Neuroquery train Custom model

albud187 · December 7, 2021, 12:35am

Hi I am trying to re-train the neuroquery model and am running into issues with it. Here is the link to my repo: https://github.com/albud187/Neuroquery-Work

Basically, I want to be able to retrain the neuroquery model using a subset of the original studies in corpus metadata. For now, I am only interested in using the 30 studies I have identified in “autism_data.csv” which is in the linked github repo.

I was able to run the original training_neuroquery.ipynb just fine.

I tweaked the code to try to re-train the model so it only uses the studies in “autism_data.csv”
This code is the file “Train Custom Model.ipynb” and is linked here from my github repo: https://github.com/albud187/Neuroquery-Work/blob/main/Train%20Custom%20Model.ipynb

I have an issue when I call the encoder.

It says “Size of label ‘j’ for operand 1 (6289) does not match previous terms (6308)”

Not sure what is causing it. I’m aware that tfidf is of shape (n,V), where n = number studies, and V = 6308, from vocabulary.
Is there a way to change the shape of tfidf to have V = 6289?

jeromedockes · December 7, 2021, 4:24pm

Hello, with a few small modifications your script should work:

import pathlib

from scipy import sparse
import numpy as np
import pandas as pd
from joblib import Memory
from nilearn import plotting

from neuroquery import datasets
from neuroquery.img_utils import coordinates_to_maps
from neuroquery.smoothed_regression import SmoothedRegression
from neuroquery.tokenization import TextVectorizer
from neuroquery.encoding import NeuroQueryModel

cache_directory = "cache"


CORPUS_FILE = "autism_data.csv"
CORPUS_FILE_MASTER = "corpus_metadata.csv"

data_dir = pathlib.Path(datasets.fetch_neuroquery_model())

corpus_metadata = pd.read_csv(CORPUS_FILE)
corpus_masterdata = pd.read_csv(CORPUS_FILE_MASTER)
vectorizer = TextVectorizer.from_vocabulary_file(
    str(data_dir / "vocabulary.csv")
)
tfidf = sparse.load_npz(str(data_dir / "corpus_tfidf.npz"))
coordinates = pd.read_csv(datasets.fetch_peak_coordinates())
coordinates = coordinates[
    coordinates["pmid"].isin(corpus_metadata["pmid"].values)
]

coord_to_maps = Memory(cache_directory).cache(coordinates_to_maps)
brain_maps, masker = coord_to_maps(
    coordinates, target_affine=(6, 6, 6), fwhm=9.0
)
brain_maps = brain_maps[(brain_maps.values != 0).any(axis=1)]

pmids = brain_maps.index.intersection(corpus_metadata["pmid"])
brain_maps = brain_maps.loc[pmids, :]
rindex = pd.Series(
    np.arange(corpus_metadata.shape[0]), index=corpus_metadata["pmid"].values
)
tfidf = tfidf.A[rindex.loc[pmids].values, :]

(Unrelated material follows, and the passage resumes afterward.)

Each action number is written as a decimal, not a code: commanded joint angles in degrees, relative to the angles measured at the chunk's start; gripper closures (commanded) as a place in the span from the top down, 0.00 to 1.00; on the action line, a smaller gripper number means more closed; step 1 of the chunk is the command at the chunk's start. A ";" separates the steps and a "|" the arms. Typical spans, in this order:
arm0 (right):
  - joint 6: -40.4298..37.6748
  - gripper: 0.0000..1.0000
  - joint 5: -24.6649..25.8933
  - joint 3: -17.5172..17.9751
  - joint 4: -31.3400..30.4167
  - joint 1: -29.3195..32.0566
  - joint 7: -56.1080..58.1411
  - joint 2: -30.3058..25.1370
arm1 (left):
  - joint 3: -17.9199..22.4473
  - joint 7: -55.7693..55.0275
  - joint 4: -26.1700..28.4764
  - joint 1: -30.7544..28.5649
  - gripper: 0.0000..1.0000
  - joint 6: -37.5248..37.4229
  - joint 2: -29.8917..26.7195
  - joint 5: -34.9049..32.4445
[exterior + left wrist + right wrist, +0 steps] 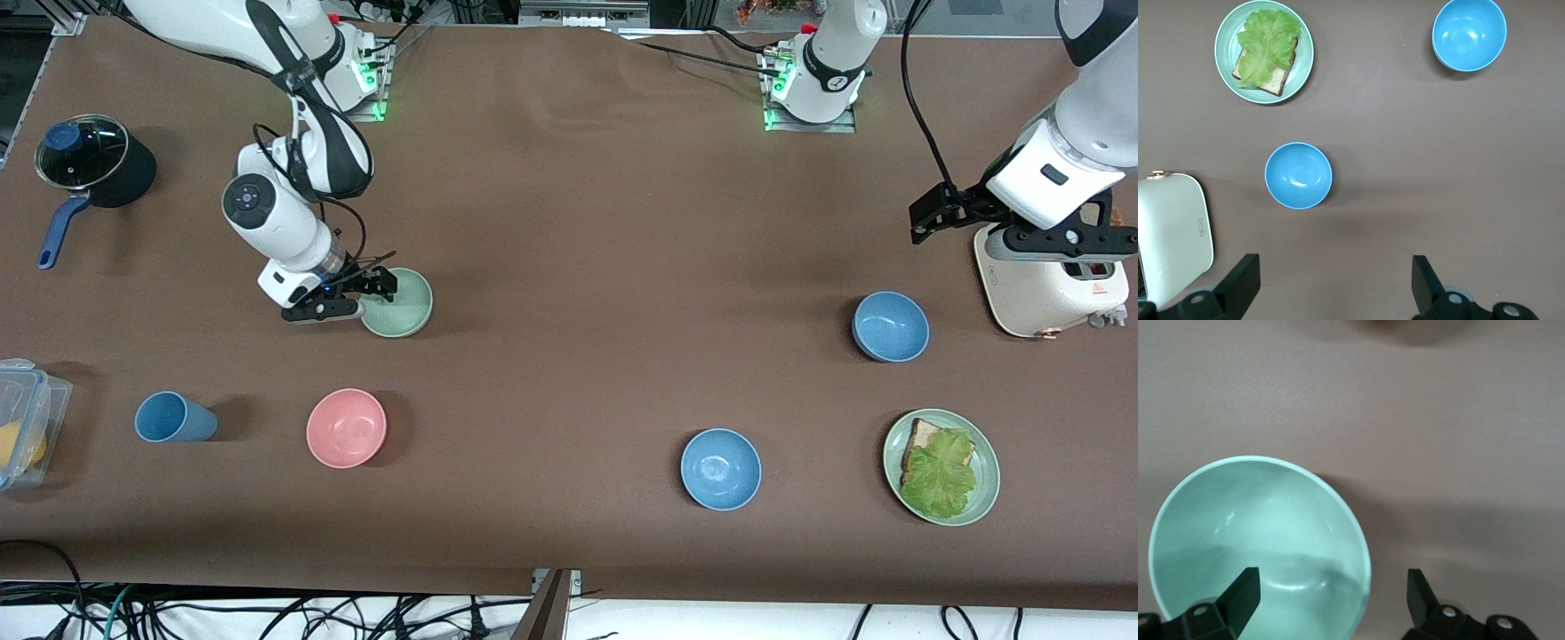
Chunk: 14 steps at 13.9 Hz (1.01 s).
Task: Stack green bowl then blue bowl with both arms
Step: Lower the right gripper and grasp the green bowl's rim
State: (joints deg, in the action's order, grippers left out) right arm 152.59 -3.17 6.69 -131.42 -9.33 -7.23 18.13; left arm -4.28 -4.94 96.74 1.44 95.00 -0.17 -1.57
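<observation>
A robotics lab set up with kitchen props: 2 white arms bolted on metal base plates with green status lights stand at a brown-covered tabletop. Loose cables trail below its edge, and aluminium framing shows at the corner.

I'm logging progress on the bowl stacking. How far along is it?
Nothing is stacked yet. In hand: the right gripper, open, straddles the rim of the green bowl. The left gripper, open, waits over the toaster. Left: lifting green, then the blue bowl.
</observation>
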 commanded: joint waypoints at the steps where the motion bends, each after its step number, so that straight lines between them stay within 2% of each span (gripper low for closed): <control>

regressor = SmoothedRegression(alphas=[1.0, 10.0, 100.0])

print(
    "Fitting smoothed regression model on {} samples...".format(tfidf.shape[0])
)
regressor.fit(tfidf, brain_maps.values)

output_directory = "autism_model"

corpus_metadata = corpus_metadata.set_index("pmid").loc[pmids, :].reset_index()
encoder = NeuroQueryModel(
    vectorizer,
    regressor,
    masker.mask_img_,
    corpus_info={
        "tfidf": sparse.csr_matrix(tfidf),
        "metadata": corpus_metadata,
    },
)
encoder.to_data_dir(output_directory)

query = "Autism"
print('Encoding "{}"'.format(query))

result = encoder(query)

plotting.view_img(result["brain_map"], threshold=3.0).open_in_browser()

print("Similar words:")
print(result["similar_words"].head())
print("\nSimilar documents:")
print(result["similar_documents"].head())

print("\nmodel saved in {}".format(output_directory))

the brain maps and the tfidf are indexed such that their rows correspond to the same pmids (those in the autism_data.csv)
only coordinates corresponding to these pmids are transformed to brain maps to save time
I believe the tfidf shape issue may have been due to loading the vocabulary from a file downloaded separated from the accompanying vocabulary.csv_voc_mapping_identity.json

In any case, this new version should run.
But note that 30 studies is definitely not enough to fit this model, so the results will not be meaningful.
We have not computed learning curves so I cannot really say how many studies you need to start getting meaningful results but probably several thousands.
You can also try reducing a bit the number of parameters in the model to help it learn from few (but still much more than 30) samples by reducing the vocabulary, and maybe using the loadings of studies’ maps on an atlas or dictionary components to reduce their dimension.
Otherwise to get results from very few studies, you may want to consider more traditional meta-analysis techniques such as MKDA or ALE rather than a multivariate model like neuroquery.

Hope this helps!

albud187 · December 8, 2021, 3:19am

Thanks so much. It helps.

Honestly, I’m not too familiar with neuroscience; I’m just an engineering grad student who knows python, and is helping out a neuroscience student.

It’s up my research partner, to decide which studies to include in the re-training of the model. It’s up to my research partner to tell me which studies to include, I just used those 30 studies to start. I figure if I can modify the code to train on any subset of the 13k studies, I’ll be good to go with which ever studies my research partner wants.

I’ll discuss with my research partner regarding those other meta-analysis techniques.